石炭火力発電やガソリンエンジンを強く非難する方々に私は問いたい。「あなた自身のカーボンニュートラルは達成してらっしゃるんですか?」CO2排出を減らすため、走ることはもちろん、歩くことも禁止しているんですか? 吐き出す息は全て回収してらっしゃるんでしょうか?まさかそのまま大気中に放出なんてやってないですよね?
これは極端で意地悪な質問だったかもしれません。しかし物事の成否を突き詰める時、究極を考えることはとても有効な手段です。そこから見えてくる答えは一つ、所詮人間にカーボンニュートラルなど不可能だということ。

電気自動車に対する違和感

電気自動車はCO2を排出しない、だからエコだと言う方がいます。実際欧州や北米では電気自動車がよく売れているようです。しかしこれもちょっと待って下さい。その車が使用する電気は100%再エネ由来だと保証できますか? そのバッテリーの製造工程でどれだけのCO2が排出されてきたか理解されているでしょうか? 北米で電気自動車専門メーカーであるT社の時価総額が100兆円を超え、あのフェイスブックを抜いたそうです。電気自動車は人体に害を及ぼすNOx(窒素酸化物)を出さず、また時代の流れは電動化ですから人気が出て当然なんですが、イメージ先行の勘違いバブルが起きている気がしてなりません。

CO2による地球温暖化に対する違和感

過去100年の間に世界の平均気温は約0.85℃上昇したと言われています。そしてこのまま放置すれば更なる気温上昇を招き想像を絶する災害が頻繁に発生することになる。これが地球温暖化「脅威論派」が主張するポイントですが、私はこの主張には賛成の立場です。平均気温が上昇しているのは事実ですし、それが今後も続くと予測することは至極当然。それによって自然災害が増える可能性は高いと思っています。
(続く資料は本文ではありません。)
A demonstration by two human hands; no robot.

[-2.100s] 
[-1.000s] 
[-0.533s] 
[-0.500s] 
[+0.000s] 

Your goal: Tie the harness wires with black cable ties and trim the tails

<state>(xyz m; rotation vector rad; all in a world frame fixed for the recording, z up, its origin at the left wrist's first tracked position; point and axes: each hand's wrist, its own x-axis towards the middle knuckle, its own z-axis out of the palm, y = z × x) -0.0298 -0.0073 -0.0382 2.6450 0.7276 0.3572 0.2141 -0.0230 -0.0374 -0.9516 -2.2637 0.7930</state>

しかし私の疑問は、その温度上昇は本当に人類が放出したCO2が原因なのか?この部分です。
地球誕生46億年の歴史において、人類の原形が誕生したのはたかが400万年前、グラフで見て頂くと一目瞭然、人類なんて見えないくらいちっぽけな存在なんです。ましてや産業革命でCO2を排出するようになったのはつい最近の出来事。その人類が放出するCO2によって取り返しがつかないくらいのダメージを地球が受けてしまっているのか?誰もが当然抱く疑問だと思います。

これについて様々な文献を確認しましたが、中央大学 名誉教授 深井有 (ふかい ゆう)氏が講演された記事が最も分かり易かったので紹介します。

この記事によると地球は10万年ごとに氷河期と温暖期を繰り返しており、その気温変化は10℃以上。現在は温暖期の後半にあたるため、例え人類が存在していなかったとしても温暖化は起きている。
またCO2濃度上昇と気温上昇の関係を長期スパンで確認すると、気温上昇が先に起こり、それから800年遅れてCO2濃度が上昇している。つまりCO2濃度が気温に影響を与えているのではなく、気温上昇が原因でCO2が増えていることが分かる。
そしてこの10万年ごとに発生する温度変化は太陽活動=宇宙線量の変化によく似ている。
また深井教授は人為的CO2要因による温度変化を否定しているわけではない、という点も私が共感したポイントです。

最近拝読した「脱炭素は嘘だらけ」杉山大志(著)ではタイトルの通りCO2脅威論を完全否定されており、その根拠にはいささか疑問を感じましたが、これだけのことを述べられた著者にエールを贈りたいと思います。今のご時世、脱炭素に否定的な意見は異端扱いを受けてタブー視されます。こんな私ですら職場で自分の考えを自由に述べることはできません。会社の方針に背くことになりますから。しかし著者は声を上げられた。異端者扱いを受けることよりも、自分に嘘をつくことができなかったんだと思います。

異端者が排除される世界については過去の記事「えんとつ町プペルに込められたもの」を参照下さい。

まとめ

地球温暖化脅威論に対する私の個人的な違和感を述べましたが、脅威論を否定するものでは決してありません。
長い歴史を持つ地球に対して最近誕生したばかりの人類がどれだけ理解しているのか? 地球のことを語るには時期尚早であり、もっともっと研究が必要なんだと思います。

人類が放出したCO2が原因で地球が取り返しのつかないことになってしまう可能性はどれくらいなのか?現在の私のイメージを例えるならば。
宇宙人が攻めてくるかもしれない確率より高く、南海トラフ巨大地震が発生する可能性よりも低い。
決して楽観視できない確率ですのでいざという時の構えはとっておくべきです。
今我々に必要なのは、特定の偏った主張に踊らされるのではなく、また真逆の意見を異端と決めつけ排除することでもなく、幅広い意見に耳を傾け冷静な判断をしていくことではないでしょうか。